[Stored data]

>>>

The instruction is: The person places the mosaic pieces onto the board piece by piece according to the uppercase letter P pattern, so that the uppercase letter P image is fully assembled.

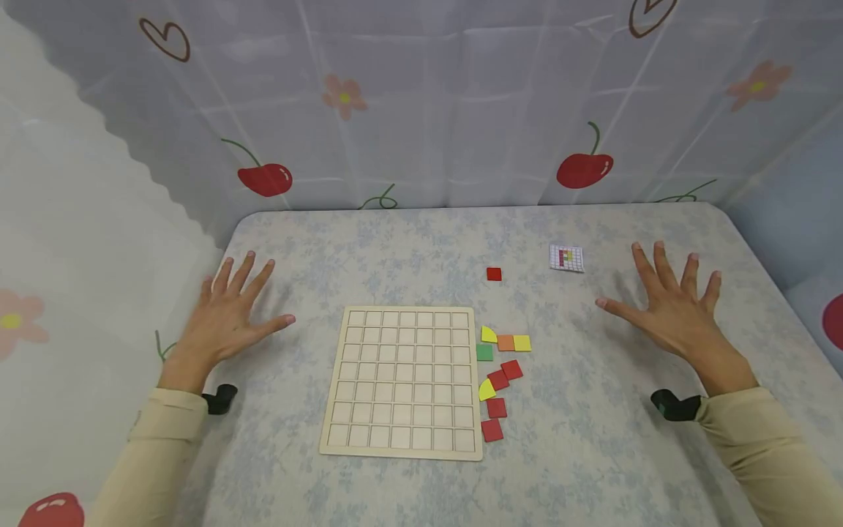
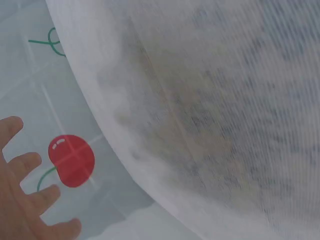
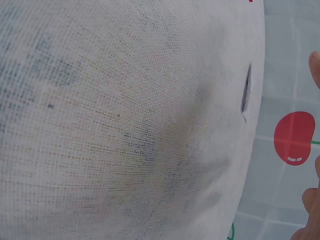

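My left hand point(image 1: 227, 318) sits at ten o'clock from the board point(image 1: 401, 373) and my right hand point(image 1: 678, 315) between two and three, well apart, fingers spread, neither holding anything; whether they touch the table point(image 1: 263, 472) I cannot tell. To do this well, I think I should hold both hands level and quiet, sleeves point(image 1: 167, 419) clear of the loose tiles point(image 1: 498, 380), since such thin pieces would likely slide at a brush. Any tile would best be pinched by its edges.

The board lies flat ahead of me at twelve o'clock: pale wood, ruled seven squares by seven. At its three o'clock side lie a green tile point(image 1: 484, 353), an orange tile point(image 1: 505, 343), a yellow square point(image 1: 522, 343), two yellow rounded pieces point(image 1: 488, 335) and four red tiles point(image 1: 497, 408). A lone red tile point(image 1: 494, 274) sits between one and two o'clock, a small printed card point(image 1: 566, 258) at two.
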`<control>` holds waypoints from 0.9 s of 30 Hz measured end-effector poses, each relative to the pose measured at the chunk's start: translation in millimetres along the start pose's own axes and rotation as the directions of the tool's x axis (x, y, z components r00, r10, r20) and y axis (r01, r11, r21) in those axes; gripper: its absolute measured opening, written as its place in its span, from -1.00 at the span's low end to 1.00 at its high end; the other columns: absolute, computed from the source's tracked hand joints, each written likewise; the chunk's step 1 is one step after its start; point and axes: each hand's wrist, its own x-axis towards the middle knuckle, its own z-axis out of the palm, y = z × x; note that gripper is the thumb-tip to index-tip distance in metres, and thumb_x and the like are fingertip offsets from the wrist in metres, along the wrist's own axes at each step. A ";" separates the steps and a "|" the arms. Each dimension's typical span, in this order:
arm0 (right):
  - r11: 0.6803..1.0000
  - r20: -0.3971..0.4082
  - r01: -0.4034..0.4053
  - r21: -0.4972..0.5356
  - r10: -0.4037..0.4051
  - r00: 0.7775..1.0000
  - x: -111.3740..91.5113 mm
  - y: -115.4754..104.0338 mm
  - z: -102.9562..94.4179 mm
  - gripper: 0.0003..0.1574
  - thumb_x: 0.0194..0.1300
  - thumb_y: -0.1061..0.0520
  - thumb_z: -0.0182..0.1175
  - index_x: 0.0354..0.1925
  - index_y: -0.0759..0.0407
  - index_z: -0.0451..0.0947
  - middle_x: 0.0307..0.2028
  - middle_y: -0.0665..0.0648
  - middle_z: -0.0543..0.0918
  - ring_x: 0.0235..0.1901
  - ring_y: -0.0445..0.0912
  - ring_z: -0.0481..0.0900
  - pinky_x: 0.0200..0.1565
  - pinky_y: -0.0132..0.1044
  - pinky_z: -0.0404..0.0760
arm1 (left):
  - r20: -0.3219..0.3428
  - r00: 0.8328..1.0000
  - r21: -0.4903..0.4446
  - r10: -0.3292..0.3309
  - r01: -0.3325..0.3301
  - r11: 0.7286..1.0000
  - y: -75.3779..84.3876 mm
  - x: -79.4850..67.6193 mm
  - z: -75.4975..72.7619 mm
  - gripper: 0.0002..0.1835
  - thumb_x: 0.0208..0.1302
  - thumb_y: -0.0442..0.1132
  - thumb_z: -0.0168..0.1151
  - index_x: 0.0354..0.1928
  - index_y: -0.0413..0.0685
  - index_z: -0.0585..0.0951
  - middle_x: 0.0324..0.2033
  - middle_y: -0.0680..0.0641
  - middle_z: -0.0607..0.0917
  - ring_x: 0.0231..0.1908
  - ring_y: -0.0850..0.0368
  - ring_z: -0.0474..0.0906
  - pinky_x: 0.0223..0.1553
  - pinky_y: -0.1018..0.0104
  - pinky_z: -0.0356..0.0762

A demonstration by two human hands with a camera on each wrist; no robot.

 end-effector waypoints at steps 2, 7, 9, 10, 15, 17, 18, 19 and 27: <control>1.000 0.006 0.001 0.000 -0.001 1.000 -0.8 0.8 0.2 0.38 0.23 -0.54 0.06 0.55 -0.05 -0.56 0.48 0.21 -0.60 0.32 0.32 -0.84 0.13 0.34 -0.86 | 0.037 0.999 -0.050 0.006 -0.004 0.999 5.0 1.0 2.0 0.09 0.20 0.45 0.12 0.59 0.22 -0.17 0.56 -0.02 -0.29 0.51 -0.23 -0.37 0.37 -0.38 -0.26; 1.000 0.011 -0.005 0.004 0.005 1.000 -1.9 1.6 1.5 0.41 0.22 -0.54 0.07 0.55 0.00 -0.56 0.48 0.24 -0.59 0.32 0.33 -0.83 0.13 0.35 -0.86 | 0.134 0.988 -0.242 0.077 -0.043 0.969 30.1 1.5 18.5 0.17 0.10 0.41 0.28 0.59 0.21 -0.11 0.56 0.05 -0.20 0.51 -0.15 -0.17 0.32 -0.33 0.09; 1.000 0.008 -0.005 0.007 0.005 1.000 -1.6 1.5 2.6 0.42 0.21 -0.55 0.07 0.55 0.00 -0.56 0.49 0.24 -0.58 0.33 0.32 -0.82 0.14 0.34 -0.85 | 0.165 0.978 -0.308 0.126 -0.070 0.949 42.0 -0.1 25.1 0.17 0.06 0.37 0.36 0.58 0.15 -0.02 0.56 0.05 -0.11 0.50 -0.13 -0.09 0.26 -0.32 0.21; 1.000 0.006 -0.004 0.008 0.004 1.000 -1.4 1.4 3.0 0.42 0.21 -0.55 0.08 0.55 -0.01 -0.56 0.49 0.23 -0.58 0.33 0.31 -0.82 0.14 0.34 -0.85 | 0.182 0.972 -0.333 0.152 -0.084 0.939 47.4 -1.0 27.4 0.17 0.04 0.34 0.40 0.58 0.11 0.02 0.55 0.05 -0.08 0.50 -0.13 -0.06 0.26 -0.30 0.24; 1.000 0.004 -0.007 0.010 0.007 1.000 -1.5 0.5 4.2 0.43 0.20 -0.56 0.08 0.55 0.00 -0.56 0.50 0.25 -0.55 0.35 0.28 -0.81 0.16 0.34 -0.84 | 0.227 0.942 -0.392 0.247 -0.144 0.909 64.1 -3.5 34.3 0.15 -0.01 0.16 0.53 0.54 -0.02 0.12 0.54 0.01 0.03 0.49 -0.11 -0.01 0.32 -0.20 0.21; 1.000 0.008 -0.008 0.011 0.008 1.000 -1.6 0.8 4.5 0.43 0.20 -0.56 0.07 0.55 0.02 -0.56 0.49 0.28 -0.55 0.35 0.30 -0.81 0.16 0.34 -0.84 | 0.237 0.934 -0.394 0.266 -0.157 0.906 67.3 -4.0 35.5 0.15 -0.02 0.13 0.55 0.54 -0.03 0.13 0.53 0.00 0.06 0.48 -0.10 0.00 0.33 -0.19 0.20; 1.000 0.010 -0.008 0.011 0.008 1.000 -1.5 1.0 4.7 0.44 0.20 -0.56 0.07 0.55 0.03 -0.56 0.49 0.29 -0.55 0.35 0.30 -0.81 0.16 0.34 -0.84 | 0.240 0.932 -0.390 0.272 -0.164 0.906 68.2 -4.3 35.9 0.14 -0.02 0.13 0.55 0.54 -0.03 0.14 0.53 0.00 0.07 0.48 -0.10 0.01 0.32 -0.19 0.21; 1.000 0.012 -0.008 0.012 0.008 1.000 -1.5 1.1 4.8 0.44 0.20 -0.56 0.08 0.55 0.03 -0.56 0.49 0.29 -0.56 0.34 0.30 -0.81 0.16 0.34 -0.84 | 0.243 0.930 -0.386 0.277 -0.169 0.907 68.9 -4.6 36.2 0.14 -0.02 0.13 0.55 0.54 -0.03 0.14 0.53 -0.01 0.07 0.48 -0.10 0.02 0.32 -0.21 0.20; 1.000 0.020 -0.002 0.007 0.002 1.000 -0.6 1.0 6.9 0.46 0.20 -0.54 0.10 0.54 0.09 -0.56 0.46 0.28 -0.61 0.34 0.34 -0.79 0.18 0.38 -0.79 | 0.276 0.921 -0.318 0.274 -0.181 0.931 73.6 -3.1 33.3 0.11 -0.02 0.16 0.52 0.50 -0.11 0.19 0.52 -0.06 0.09 0.47 -0.12 0.04 0.27 -0.20 0.29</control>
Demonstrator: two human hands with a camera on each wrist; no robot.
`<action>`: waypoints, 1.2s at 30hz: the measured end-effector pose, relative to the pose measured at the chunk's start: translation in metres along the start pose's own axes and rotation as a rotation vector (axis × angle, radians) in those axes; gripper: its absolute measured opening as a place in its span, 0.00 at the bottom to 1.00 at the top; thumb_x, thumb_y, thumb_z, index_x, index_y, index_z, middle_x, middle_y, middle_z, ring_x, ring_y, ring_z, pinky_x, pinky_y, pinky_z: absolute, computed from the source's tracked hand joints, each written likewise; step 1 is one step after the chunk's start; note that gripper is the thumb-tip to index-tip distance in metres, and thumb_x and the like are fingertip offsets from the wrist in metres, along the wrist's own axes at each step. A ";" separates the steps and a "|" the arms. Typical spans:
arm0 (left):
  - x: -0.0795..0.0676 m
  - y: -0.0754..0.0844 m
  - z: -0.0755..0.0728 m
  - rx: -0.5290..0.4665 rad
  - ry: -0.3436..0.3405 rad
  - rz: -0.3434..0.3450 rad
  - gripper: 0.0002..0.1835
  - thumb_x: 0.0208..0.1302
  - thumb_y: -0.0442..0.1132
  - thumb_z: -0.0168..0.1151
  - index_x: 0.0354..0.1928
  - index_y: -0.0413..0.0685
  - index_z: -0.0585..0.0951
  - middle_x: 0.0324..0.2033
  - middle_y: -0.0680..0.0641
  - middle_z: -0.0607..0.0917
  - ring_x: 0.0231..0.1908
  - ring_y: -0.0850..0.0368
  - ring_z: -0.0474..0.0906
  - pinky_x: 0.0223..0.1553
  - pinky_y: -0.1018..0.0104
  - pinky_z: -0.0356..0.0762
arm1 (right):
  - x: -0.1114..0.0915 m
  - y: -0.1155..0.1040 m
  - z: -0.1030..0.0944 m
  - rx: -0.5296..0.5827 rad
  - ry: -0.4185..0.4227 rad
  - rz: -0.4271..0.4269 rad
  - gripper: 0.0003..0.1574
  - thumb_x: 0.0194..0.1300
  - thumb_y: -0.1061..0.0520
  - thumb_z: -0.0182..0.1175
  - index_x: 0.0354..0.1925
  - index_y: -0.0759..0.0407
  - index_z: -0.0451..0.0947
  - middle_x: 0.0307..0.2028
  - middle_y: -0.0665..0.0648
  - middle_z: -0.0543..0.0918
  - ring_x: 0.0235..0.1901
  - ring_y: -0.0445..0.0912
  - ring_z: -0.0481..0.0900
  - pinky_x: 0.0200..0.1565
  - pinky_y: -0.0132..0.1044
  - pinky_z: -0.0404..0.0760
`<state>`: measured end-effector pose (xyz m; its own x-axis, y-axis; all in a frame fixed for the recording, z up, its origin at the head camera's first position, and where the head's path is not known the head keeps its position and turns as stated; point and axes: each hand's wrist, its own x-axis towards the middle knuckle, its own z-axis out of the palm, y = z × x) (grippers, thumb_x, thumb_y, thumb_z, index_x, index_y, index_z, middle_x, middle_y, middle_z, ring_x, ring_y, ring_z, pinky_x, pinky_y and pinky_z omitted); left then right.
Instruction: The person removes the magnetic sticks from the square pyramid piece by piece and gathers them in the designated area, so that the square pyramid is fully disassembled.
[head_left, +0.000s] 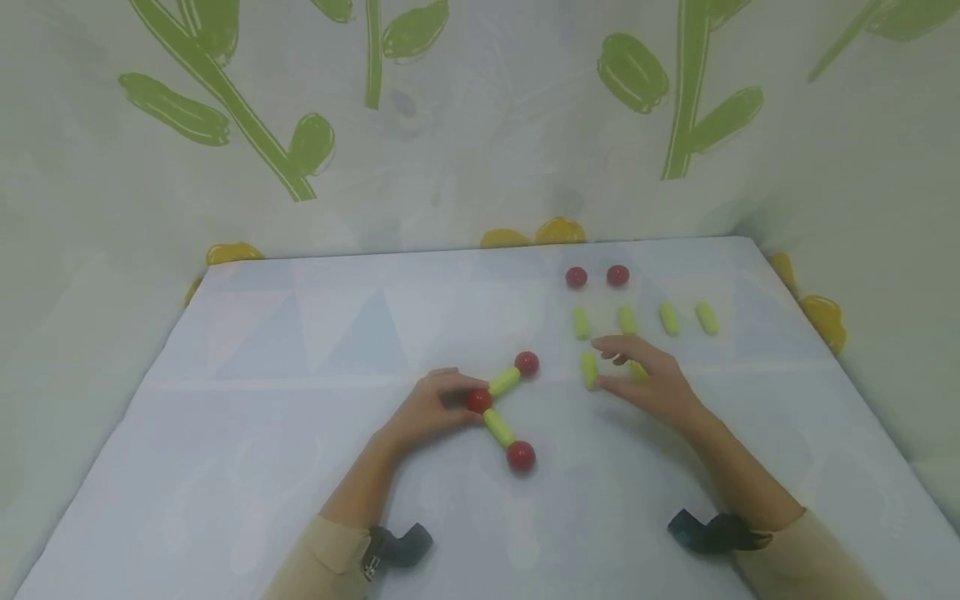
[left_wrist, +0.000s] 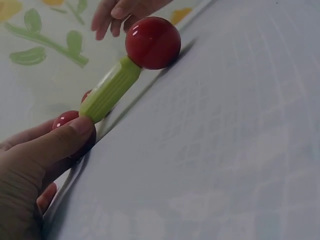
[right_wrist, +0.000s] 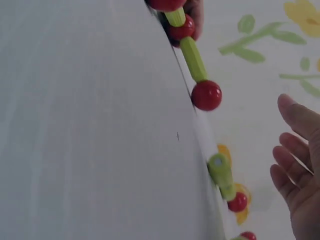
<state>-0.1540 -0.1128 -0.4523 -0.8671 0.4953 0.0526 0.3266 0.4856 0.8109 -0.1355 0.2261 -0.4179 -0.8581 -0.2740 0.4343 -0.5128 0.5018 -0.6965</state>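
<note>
My left hand point(head_left: 435, 407) holds the middle red ball point(head_left: 479, 401) of a V-shaped piece between thumb and fingers. Two yellow-green rods, an upper one point(head_left: 505, 382) and a lower one point(head_left: 498, 428), spread from that ball to the right. Each ends in a red ball, one farther back point(head_left: 527, 363) and one nearer point(head_left: 521, 457). My right hand point(head_left: 648, 379) hovers over the loose rods with thumb and fingers spread and nothing between them. Its thumb tip overlaps the edge of one rod point(head_left: 588, 367) in the head view, and another rod point(head_left: 638, 372) is partly hidden behind it.
Beyond the right hand, several loose rods point(head_left: 669, 318) lie in a row on the white table point(head_left: 300, 500). Two loose red balls, a left one point(head_left: 576, 277) and a right one point(head_left: 618, 275), sit behind them. A wall point(head_left: 465, 167) with painted green plants borders the table's back.
</note>
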 end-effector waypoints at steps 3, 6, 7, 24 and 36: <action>-0.001 0.002 -0.001 -0.007 -0.017 -0.038 0.22 0.50 0.43 0.72 0.50 0.65 0.82 0.45 0.63 0.82 0.62 0.53 0.66 0.64 0.48 0.62 | 0.010 -0.010 0.016 0.014 -0.124 0.023 0.31 0.52 0.62 0.70 0.55 0.59 0.75 0.46 0.57 0.81 0.38 0.44 0.76 0.39 0.31 0.79; -0.001 0.002 -0.001 -0.012 -0.035 -0.063 0.22 0.50 0.43 0.72 0.50 0.65 0.82 0.46 0.63 0.82 0.66 0.49 0.60 0.66 0.44 0.57 | 0.022 -0.017 0.032 0.037 -0.238 0.059 0.32 0.53 0.57 0.70 0.57 0.57 0.74 0.48 0.56 0.80 0.36 0.42 0.75 0.36 0.32 0.80; -0.002 0.002 -0.001 -0.015 -0.039 -0.058 0.22 0.49 0.42 0.72 0.50 0.64 0.82 0.46 0.63 0.82 0.66 0.49 0.60 0.65 0.44 0.58 | 0.026 -0.019 0.037 0.039 -0.271 0.068 0.33 0.53 0.56 0.71 0.58 0.56 0.73 0.49 0.56 0.80 0.35 0.42 0.75 0.36 0.32 0.80; 0.000 -0.002 -0.002 0.015 -0.069 0.050 0.23 0.48 0.43 0.74 0.49 0.67 0.82 0.44 0.67 0.82 0.53 0.61 0.67 0.55 0.53 0.66 | 0.033 -0.018 0.068 -0.075 -0.321 0.224 0.15 0.55 0.55 0.69 0.42 0.47 0.77 0.36 0.44 0.78 0.34 0.40 0.74 0.39 0.31 0.79; -0.001 -0.001 -0.002 0.012 -0.062 0.051 0.23 0.48 0.43 0.74 0.49 0.66 0.82 0.44 0.66 0.82 0.53 0.60 0.68 0.56 0.51 0.66 | 0.029 -0.024 0.077 -0.140 -0.252 0.126 0.15 0.56 0.60 0.65 0.45 0.54 0.79 0.41 0.51 0.75 0.40 0.41 0.74 0.43 0.34 0.80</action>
<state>-0.1544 -0.1150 -0.4515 -0.8241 0.5635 0.0572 0.3747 0.4667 0.8011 -0.1499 0.1430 -0.4327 -0.9033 -0.3886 0.1819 -0.4082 0.6479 -0.6431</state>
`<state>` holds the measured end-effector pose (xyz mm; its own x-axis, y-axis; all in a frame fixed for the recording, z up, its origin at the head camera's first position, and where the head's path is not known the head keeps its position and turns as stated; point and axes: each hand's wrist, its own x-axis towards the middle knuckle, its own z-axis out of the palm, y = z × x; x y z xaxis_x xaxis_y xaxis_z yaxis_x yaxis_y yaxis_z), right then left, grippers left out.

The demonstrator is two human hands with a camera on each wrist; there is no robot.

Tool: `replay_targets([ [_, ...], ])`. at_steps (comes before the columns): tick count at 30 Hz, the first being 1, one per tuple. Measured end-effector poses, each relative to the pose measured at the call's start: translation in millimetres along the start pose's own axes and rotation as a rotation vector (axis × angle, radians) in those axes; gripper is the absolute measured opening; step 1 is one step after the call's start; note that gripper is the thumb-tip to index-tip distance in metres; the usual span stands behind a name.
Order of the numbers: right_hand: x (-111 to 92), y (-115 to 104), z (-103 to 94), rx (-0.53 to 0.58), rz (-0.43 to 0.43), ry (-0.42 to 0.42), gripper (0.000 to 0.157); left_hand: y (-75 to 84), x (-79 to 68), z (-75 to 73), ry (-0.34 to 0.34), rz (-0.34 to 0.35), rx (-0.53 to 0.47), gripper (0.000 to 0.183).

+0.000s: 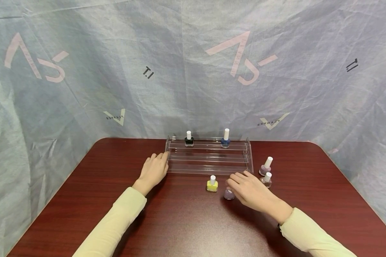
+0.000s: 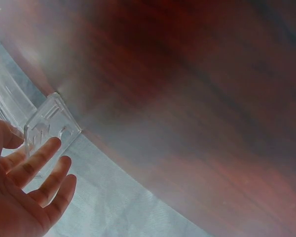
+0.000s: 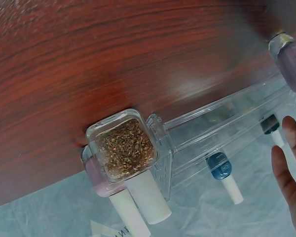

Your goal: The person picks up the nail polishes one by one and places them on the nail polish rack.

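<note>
A clear tiered rack [image 1: 209,167] stands at the table's back edge. On its upper tier are a dark nail polish bottle [image 1: 189,141] and a blue nail polish bottle [image 3: 219,165]. My left hand [image 1: 155,167] touches the rack's left end, fingers spread and mostly straight in the left wrist view. Over a purple nail polish bottle [image 1: 229,195], upright before the rack, my right hand [image 1: 249,189] covers most of the cap. Its thumb is hidden, so I cannot tell whether it pinches the cap. A yellow nail polish bottle [image 1: 212,185] stands left of it.
Right of the rack stand a pinkish-lilac nail polish bottle [image 1: 265,170] and a brown glitter nail polish bottle [image 3: 126,150], close together beside my right hand. A grey printed cloth [image 1: 186,71] hangs behind the reddish-brown table [image 1: 180,221].
</note>
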<state>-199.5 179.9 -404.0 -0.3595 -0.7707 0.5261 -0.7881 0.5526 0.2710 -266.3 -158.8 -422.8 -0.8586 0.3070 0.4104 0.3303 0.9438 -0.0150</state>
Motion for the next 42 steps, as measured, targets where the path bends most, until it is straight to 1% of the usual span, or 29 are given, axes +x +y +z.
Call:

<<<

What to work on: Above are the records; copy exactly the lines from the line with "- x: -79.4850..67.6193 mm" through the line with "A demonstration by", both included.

Output of the task:
  - x: -79.4850..67.6193 mm
  - z: -75.4975..72.7619 mm
  - gripper: 0.0002..0.1835
  - thumb_x: 0.0208..0.1302
  - thumb_y: -0.0442..0.1132
  - thumb_z: -0.0168..0.1151
  - index_x: 0.0354..0.1928
  - index_y: -0.0413..0.0685
  - index_z: -0.0585..0.0951
  - middle_x: 0.0324..0.2033
  - middle_y: -0.0680..0.0641
  - middle_z: -0.0607..0.0917
  - ring_x: 0.0231..0.1908
  - ring_y: -0.0850..0.0368
  - ring_z: -0.0474..0.0906
  - pinky_x: 0.0223..0.1553
  - pinky_y: -0.1018..0.0104
  - pinky_z: -0.0356..0.0762

A demonstration by two human hands with a camera on each wrist; no robot.

The exercise requires no further output.